La douce plénitude de la joie cosmique au concert du chef Bernard Haitink à Paris

Le chef d'orchestre néerlandais, Bernard Haitink
Photo: Tolga Akmen Agence France-Presse Le chef d'orchestre néerlandais, Bernard Haitink

Bernard Haitink effectue en Europe, avec l’Orchestre symphonique de Londres, une tournée marquant ses 90 ans. Il retournera ensuite à la tête de l’Orchestre de la Radio hollandaise, où il a fait ses débuts il y a 65 ans, puis posera son bâton, officiellement pour une année sabbatique, officieusement pour toujours.

L’étape parisienne de cet émouvant dernier tour de piste, à laquelle Le Devoir a pu assister grâce à l’invitation adressée par la Philharmonie de Paris à l’occasion du récital de Charles Richard-Hamelin, comprenait le Concerto pour violon de Dvorak avec Isabelle Faust et la 4e Symphonie de Mahler, oeuvre emblématique de la carrière du chef.

De cette première partie nous gardons cette image étonnante du chef debout en bord de scène, légèrement vacillant sur sa canne, écoutant avec respect et attention la Sonate no 2, « Malinconia », de George Ysaÿe, jouée par Isabelle Faust en rappel. Haitink a cadré son accompagnement de Dvorak derrière une soliste mordante. Mais le sel était en seconde partie.

La musique qui réunit

Il est intéressant pour les mélomanes au Québec de chercher sur YouTube ou dans des disques des documents sonores de nos octogénaires, grands sages de la musique (Mozart Symphonies nos 40 et 41 par Blomstedt et 6e Symphonie de Bruckner de Bernard Haitink). La sagesse est universelle et peut se décliner d’une oeuvre à l’autre. La leçon est simple : rien ici ne se pose en à-coup ou en rupture brusque.

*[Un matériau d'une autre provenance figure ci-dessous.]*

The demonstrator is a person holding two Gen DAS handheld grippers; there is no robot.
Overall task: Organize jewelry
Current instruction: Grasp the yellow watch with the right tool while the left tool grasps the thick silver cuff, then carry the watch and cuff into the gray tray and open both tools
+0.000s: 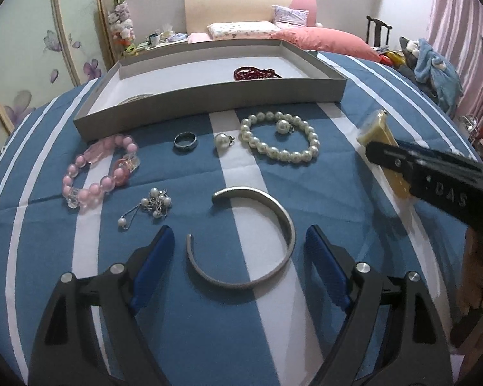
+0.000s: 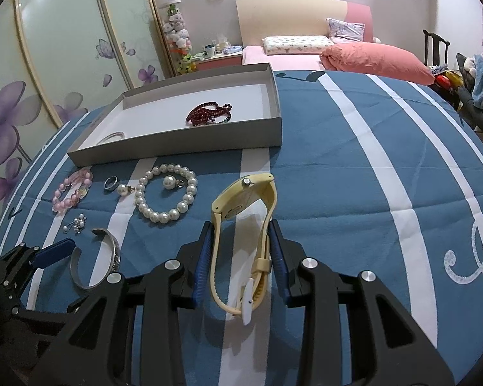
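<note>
My left gripper (image 1: 238,241) is open, its blue fingers on either side of a silver cuff bangle (image 1: 283,225) lying on the blue striped bedspread. My right gripper (image 2: 241,241) is shut on a cream-yellow wristwatch (image 2: 241,199) and holds it above the bedspread; the watch also shows in the left wrist view (image 1: 378,128). A grey shallow box (image 1: 209,95) stands behind, holding a dark red bead bracelet (image 1: 256,73) and a thin bangle (image 2: 111,136). In front of it lie a pink bead bracelet (image 1: 96,173), a ring (image 1: 185,141), a pearl bracelet (image 1: 278,151), two pearl earrings (image 1: 222,142) and a pearl charm cluster (image 1: 154,206).
The striped bedspread (image 2: 370,193) stretches to the right of the box. A pink bed with pillows (image 2: 354,54), a bedside stand with plush toys (image 2: 177,38), wardrobe doors with flower prints (image 2: 48,64) and a chair with clothes (image 2: 476,90) lie beyond.
</note>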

La musique définit un cosmos sonore ordonné dans lequel s’ajoutent et s’imbriquent des éléments.

Dans ce contexte, quelle que soit la conception individuelle de chaque auditeur, Haitink parvient à utiliser la structure de l’oeuvre pour nous rallier à un point, que ce soit la péroraison finale du chant enfantin dans le 1er mouvement, une alchimie sonore qui explose en un ultime violent accord cristallin dans le 2e mouvement, ou un sublime dialogue altos-2e violon dans un Adagio aux cinq dernières minutes étreignantes.

Le plus étonnant est venu dans le finale. La chanteuse remplaçante, Sally Matthews, était tout sauf convaincante, puis, soudain, tout s’est illuminé, dans un air comme raréfié, sur les paroles « Aucune musique sur terre n’est comparable à la nôtre ». Trente secondes avant, on pestait encore et là, nous étions ébahis, sur un nuage sonore, dans la douce plénitude d’une joie cosmique, chantée par un ange sur un nuage sculpté par un chef.

Ce sculpteur, la musique lui doit beaucoup. Merci, Bernard Haitink, pour ces 65 années.

Christophe Huss est l’invité de la Philharmonie de Paris.

Tournée d’adieux de Bernard Haitink

Dvorak : Concerto pour violon. Mahler : Symphonie no 4. Isabelle Faust (violon), Sally Matthews (soprano), Orchestre symphonique de Londres, Bernard Haitink. Philharmonie de Paris, lundi 18 mars.